Related Work & Insights¶
- vs. Wu et al. (2024): The latter studies the unregularized case (\(\lambda=0\), minimizer at infinity); this paper extends large-stepsize acceleration to regularized settings with finite minimizers.
- vs. Altschuler & Parrilo (2025) Silver stepsize: The latter achieves \(\widetilde{O}(\kappa^{0.79})\) for arbitrary smooth strongly convex functions; this paper achieves \(\widetilde{O}(\kappa^{0.5})\) on a narrower problem class using a constant stepsize.
- vs. Nesterov momentum: Both achieve \(\sqrt{\kappa}\) acceleration, but the present work requires no momentum term and the stepsize is independent of \(\varepsilon\).

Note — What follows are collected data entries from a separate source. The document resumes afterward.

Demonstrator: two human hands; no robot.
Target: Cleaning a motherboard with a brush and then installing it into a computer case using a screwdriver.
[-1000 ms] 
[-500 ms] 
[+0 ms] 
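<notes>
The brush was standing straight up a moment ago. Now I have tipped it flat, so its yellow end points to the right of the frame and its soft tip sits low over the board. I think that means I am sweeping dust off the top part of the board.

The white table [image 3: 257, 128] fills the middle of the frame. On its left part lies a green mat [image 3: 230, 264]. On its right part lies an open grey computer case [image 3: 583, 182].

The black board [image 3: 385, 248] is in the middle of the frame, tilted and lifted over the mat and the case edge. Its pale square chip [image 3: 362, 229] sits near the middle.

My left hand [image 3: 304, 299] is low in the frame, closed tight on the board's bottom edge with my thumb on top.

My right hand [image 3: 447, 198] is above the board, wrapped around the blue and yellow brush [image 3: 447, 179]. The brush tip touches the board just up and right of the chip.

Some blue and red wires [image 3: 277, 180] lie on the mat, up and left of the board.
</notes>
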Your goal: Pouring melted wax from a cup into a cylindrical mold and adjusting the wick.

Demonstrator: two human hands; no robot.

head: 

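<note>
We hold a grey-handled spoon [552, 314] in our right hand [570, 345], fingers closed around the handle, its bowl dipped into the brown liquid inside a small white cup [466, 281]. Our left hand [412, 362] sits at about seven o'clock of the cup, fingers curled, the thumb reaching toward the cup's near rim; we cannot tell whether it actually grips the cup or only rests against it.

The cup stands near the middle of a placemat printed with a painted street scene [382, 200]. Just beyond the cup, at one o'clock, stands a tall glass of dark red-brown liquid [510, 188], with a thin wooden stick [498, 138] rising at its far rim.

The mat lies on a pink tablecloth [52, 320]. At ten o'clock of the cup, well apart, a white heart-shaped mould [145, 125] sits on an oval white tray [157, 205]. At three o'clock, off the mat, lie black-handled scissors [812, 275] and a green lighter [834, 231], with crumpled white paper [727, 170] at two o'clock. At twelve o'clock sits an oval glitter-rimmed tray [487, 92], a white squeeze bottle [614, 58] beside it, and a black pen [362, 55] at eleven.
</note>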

- vs. Zhang et al. (2025) Adaptive GD: The latter requires fewer optimization steps but has worse dependence on \(\gamma\) in population risk.
The EoS phenomenon is ubiquitous in deep learning (Cohen et al. 2020); this paper provides a rigorous theoretical foundation for understanding its acceleration mechanism. The synergistic effect of large stepsizes and regularization suggests that practitioners should jointly increase the learning rate and apply regularization during training. The two-phase analysis framework is expected to generalize to other loss functions such as hinge loss and cross-entropy.
Rating¶
- ⭐ Novelty: 5/5 — The finding that "constant large stepsizes = Nesterov acceleration" is highly surprising.
- ⭐ Experimental Thoroughness: 2/5 — Relies primarily on theory and low-dimensional toy examples; experiments are insufficient.
- ⭐ Writing Quality: 4/5 — Theoretical exposition is clear with a well-structured two-phase proof.
- ⭐ Value: 4/5 — Strong contribution to core optimization theory, though the applicable scope is limited.